The scandal brewing around Dennis Hastert this week spread into his evangelical faith community with news that he stepped down from a board position at Wheaton College – the prominent evangelical school from which he graduated and where he established a major governmental program.
Former House speaker Dennis Hastert resigned from the school’s board of advisers of its J. Dennis Hastert Center for Economics, Government, and Public Policy, a $10 million project housed in the college’s politics, international relations, business and economics departments.
Hastert, 73, was indicted Thursday by a federal grand jury on charges that he violated banking laws in a bid to pay $3.5 million to someone to cover up “past misconduct.” Hastert, who has been a lobbyist in Washington since his 2007 retirement from Congress, attempted to hide more than $950,000 in withdrawals, according to the indictment. The indictment did not spell out the exact nature of the “prior misconduct” by Hastert.
The alma mater of evangelicals, such as Billy Graham, created the Hastert Center after the representative left office and began hosting events in 2009. Hastert earned a bachelor’s degree in economics from Wheaton College in 1964.
“The College is saddened to learn of these charges,” spokeswoman LaTonya Taylor said in an e-mail on Thursday. “We do not have further comment at this time.”

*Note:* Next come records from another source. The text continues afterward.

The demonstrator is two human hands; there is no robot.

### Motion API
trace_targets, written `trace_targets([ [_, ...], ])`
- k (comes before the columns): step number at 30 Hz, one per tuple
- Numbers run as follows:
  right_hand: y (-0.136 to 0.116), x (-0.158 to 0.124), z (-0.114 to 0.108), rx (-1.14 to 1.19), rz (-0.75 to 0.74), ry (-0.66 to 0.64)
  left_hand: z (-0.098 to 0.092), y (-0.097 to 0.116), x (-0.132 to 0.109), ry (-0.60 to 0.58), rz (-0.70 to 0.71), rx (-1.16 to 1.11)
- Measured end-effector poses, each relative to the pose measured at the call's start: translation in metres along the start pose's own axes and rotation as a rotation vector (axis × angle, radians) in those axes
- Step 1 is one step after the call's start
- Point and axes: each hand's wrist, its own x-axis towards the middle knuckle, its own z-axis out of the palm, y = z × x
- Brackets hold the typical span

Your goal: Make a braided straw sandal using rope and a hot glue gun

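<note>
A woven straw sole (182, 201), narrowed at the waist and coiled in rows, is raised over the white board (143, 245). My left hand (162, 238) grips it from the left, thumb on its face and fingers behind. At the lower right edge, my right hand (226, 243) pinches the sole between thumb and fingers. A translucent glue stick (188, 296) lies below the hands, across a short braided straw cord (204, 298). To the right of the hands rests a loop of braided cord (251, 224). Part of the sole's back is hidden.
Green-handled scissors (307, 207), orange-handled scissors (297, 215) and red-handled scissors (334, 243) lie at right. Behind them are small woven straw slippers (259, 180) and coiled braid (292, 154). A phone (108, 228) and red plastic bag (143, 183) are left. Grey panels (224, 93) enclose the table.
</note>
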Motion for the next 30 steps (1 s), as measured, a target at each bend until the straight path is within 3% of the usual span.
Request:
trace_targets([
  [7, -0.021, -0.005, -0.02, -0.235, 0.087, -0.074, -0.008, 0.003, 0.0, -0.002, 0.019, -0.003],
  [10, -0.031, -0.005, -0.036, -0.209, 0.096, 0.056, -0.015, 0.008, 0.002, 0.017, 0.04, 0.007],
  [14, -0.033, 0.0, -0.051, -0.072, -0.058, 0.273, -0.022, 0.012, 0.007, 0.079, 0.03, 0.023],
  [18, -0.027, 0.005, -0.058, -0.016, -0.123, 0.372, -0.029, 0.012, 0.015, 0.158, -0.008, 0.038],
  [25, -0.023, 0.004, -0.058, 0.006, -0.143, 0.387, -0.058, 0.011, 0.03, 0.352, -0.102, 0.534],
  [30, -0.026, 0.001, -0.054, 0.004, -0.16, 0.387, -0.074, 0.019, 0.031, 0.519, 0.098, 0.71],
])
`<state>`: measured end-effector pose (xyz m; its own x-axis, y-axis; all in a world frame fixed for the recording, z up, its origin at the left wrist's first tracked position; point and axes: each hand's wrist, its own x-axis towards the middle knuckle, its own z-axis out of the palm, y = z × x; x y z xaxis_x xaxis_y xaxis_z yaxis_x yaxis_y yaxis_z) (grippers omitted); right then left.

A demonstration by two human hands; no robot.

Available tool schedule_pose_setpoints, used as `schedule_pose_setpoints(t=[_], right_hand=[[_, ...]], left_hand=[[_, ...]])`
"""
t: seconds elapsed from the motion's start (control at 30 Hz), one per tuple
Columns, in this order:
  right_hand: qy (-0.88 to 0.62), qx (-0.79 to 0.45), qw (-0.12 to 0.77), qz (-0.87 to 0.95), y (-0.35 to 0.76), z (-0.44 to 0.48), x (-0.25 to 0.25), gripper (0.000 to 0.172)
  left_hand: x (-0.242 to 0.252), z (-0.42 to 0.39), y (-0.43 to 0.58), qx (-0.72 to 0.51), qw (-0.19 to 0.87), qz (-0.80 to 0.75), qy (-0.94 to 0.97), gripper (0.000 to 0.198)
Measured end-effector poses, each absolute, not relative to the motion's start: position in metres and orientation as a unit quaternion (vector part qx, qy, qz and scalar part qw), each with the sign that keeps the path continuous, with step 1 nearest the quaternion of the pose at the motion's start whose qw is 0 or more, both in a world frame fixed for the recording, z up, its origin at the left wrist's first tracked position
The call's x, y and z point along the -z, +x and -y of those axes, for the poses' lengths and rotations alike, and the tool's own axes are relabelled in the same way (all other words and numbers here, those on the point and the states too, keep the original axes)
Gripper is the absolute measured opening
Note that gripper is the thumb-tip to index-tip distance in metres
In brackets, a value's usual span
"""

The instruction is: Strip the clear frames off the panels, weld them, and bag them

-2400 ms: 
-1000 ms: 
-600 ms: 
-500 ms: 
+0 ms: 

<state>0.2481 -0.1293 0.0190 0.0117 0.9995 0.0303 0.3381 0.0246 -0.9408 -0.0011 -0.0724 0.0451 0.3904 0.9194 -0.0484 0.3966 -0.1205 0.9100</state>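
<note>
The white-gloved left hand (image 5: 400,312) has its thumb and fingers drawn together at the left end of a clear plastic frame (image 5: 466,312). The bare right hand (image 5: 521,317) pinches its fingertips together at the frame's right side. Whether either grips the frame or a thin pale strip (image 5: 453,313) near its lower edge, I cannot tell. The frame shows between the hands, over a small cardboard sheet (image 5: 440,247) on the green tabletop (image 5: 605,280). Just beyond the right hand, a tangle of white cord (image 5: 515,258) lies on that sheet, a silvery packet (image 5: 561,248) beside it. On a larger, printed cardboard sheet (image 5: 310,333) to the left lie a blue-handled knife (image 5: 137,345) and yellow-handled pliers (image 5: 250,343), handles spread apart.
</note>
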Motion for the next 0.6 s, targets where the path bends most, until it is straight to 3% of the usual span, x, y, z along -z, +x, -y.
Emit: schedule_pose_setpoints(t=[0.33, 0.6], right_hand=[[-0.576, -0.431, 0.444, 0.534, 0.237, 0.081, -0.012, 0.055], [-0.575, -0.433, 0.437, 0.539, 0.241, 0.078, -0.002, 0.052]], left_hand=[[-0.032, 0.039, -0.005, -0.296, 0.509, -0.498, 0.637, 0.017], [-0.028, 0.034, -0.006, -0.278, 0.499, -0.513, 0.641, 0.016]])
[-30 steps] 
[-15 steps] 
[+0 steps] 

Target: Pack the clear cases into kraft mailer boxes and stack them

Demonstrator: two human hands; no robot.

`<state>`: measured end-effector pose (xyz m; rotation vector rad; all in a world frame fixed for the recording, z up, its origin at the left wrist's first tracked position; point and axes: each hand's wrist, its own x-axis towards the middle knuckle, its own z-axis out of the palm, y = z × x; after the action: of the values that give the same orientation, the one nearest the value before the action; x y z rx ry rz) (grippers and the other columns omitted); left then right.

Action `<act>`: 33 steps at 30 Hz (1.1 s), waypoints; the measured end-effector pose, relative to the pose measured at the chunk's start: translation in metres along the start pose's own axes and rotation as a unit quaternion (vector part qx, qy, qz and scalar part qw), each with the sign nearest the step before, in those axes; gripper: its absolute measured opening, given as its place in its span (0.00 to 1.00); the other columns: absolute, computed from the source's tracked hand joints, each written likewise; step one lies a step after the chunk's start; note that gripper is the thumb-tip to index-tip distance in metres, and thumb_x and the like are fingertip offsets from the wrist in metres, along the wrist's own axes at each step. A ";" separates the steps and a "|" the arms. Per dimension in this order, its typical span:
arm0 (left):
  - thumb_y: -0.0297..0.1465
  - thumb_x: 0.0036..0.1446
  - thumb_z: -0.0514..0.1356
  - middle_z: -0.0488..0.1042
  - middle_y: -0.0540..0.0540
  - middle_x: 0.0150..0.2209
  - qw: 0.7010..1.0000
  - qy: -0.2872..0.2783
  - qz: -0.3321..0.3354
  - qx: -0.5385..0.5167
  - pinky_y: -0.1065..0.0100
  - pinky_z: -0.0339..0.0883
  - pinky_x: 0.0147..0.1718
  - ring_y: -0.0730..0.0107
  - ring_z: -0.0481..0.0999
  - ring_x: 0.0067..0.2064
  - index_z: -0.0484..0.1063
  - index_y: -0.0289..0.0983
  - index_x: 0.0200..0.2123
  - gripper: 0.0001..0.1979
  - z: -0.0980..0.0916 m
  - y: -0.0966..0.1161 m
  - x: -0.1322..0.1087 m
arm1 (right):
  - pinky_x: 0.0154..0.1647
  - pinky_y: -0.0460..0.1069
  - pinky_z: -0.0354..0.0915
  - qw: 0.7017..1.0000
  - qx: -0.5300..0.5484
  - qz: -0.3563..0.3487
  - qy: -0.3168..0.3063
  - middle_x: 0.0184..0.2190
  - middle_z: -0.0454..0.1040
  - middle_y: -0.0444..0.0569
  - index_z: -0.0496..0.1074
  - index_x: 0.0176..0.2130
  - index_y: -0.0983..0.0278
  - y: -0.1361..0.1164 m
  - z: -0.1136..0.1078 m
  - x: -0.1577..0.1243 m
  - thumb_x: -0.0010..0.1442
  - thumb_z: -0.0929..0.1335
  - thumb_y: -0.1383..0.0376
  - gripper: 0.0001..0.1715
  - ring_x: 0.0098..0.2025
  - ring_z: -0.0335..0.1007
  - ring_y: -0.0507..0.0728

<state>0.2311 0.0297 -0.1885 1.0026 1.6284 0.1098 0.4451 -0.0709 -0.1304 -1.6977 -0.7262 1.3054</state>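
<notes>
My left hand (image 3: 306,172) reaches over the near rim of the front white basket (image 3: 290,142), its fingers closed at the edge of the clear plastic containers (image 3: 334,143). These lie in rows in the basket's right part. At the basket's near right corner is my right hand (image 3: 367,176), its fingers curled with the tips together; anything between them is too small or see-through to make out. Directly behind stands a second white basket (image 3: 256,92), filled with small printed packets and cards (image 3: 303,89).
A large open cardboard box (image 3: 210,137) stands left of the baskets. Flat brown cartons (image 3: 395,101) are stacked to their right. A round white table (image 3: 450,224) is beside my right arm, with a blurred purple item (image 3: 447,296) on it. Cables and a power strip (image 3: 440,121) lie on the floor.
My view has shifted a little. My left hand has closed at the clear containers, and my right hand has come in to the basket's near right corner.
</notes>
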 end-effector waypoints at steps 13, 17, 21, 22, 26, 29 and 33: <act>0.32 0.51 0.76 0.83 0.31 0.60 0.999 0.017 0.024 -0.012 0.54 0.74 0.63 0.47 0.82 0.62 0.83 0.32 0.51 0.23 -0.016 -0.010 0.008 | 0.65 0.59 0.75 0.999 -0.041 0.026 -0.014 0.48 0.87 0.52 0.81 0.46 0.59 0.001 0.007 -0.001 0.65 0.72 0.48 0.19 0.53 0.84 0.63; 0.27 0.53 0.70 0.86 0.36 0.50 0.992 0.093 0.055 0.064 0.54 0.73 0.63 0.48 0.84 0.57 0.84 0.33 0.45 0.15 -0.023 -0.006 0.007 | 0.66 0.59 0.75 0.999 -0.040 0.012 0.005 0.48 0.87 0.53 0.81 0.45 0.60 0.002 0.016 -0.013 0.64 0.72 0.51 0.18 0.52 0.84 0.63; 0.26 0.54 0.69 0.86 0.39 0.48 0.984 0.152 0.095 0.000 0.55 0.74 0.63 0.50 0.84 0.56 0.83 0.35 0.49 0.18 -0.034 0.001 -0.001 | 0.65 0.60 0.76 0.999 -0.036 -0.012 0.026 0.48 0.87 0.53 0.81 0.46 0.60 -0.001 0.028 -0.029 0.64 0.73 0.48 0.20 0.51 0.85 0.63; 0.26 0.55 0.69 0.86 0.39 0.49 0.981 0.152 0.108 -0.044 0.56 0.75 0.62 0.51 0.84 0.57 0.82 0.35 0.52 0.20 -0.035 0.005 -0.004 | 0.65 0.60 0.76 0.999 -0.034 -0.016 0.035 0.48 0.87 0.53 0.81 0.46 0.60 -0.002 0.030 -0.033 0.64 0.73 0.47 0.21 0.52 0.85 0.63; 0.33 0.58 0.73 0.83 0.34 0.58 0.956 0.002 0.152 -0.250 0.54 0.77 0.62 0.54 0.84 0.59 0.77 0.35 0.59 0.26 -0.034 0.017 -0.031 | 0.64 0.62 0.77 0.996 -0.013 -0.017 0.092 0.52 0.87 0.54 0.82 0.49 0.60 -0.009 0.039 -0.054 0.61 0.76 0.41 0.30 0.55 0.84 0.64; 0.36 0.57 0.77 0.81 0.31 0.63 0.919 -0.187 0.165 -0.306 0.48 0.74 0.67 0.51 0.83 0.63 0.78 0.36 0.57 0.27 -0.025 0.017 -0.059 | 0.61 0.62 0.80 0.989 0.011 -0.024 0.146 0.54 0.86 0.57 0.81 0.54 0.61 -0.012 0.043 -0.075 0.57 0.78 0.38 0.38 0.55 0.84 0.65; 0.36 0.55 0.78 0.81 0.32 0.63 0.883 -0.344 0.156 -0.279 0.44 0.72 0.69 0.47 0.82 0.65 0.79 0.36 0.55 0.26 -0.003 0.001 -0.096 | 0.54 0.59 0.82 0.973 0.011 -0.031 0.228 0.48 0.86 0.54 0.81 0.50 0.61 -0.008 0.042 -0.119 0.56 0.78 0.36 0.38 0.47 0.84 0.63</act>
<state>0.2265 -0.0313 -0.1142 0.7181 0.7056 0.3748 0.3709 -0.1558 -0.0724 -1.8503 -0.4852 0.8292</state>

On its Web site, the college announced Friday that Hastert would step down from the board of the center, which was established in the speaker’s name “to advance the training of Wheaton College students and the greater community in the understanding of market economies, representative democracies, limited government, and the redeeming effects of the Christian worldview on the practice of business, government and politics.”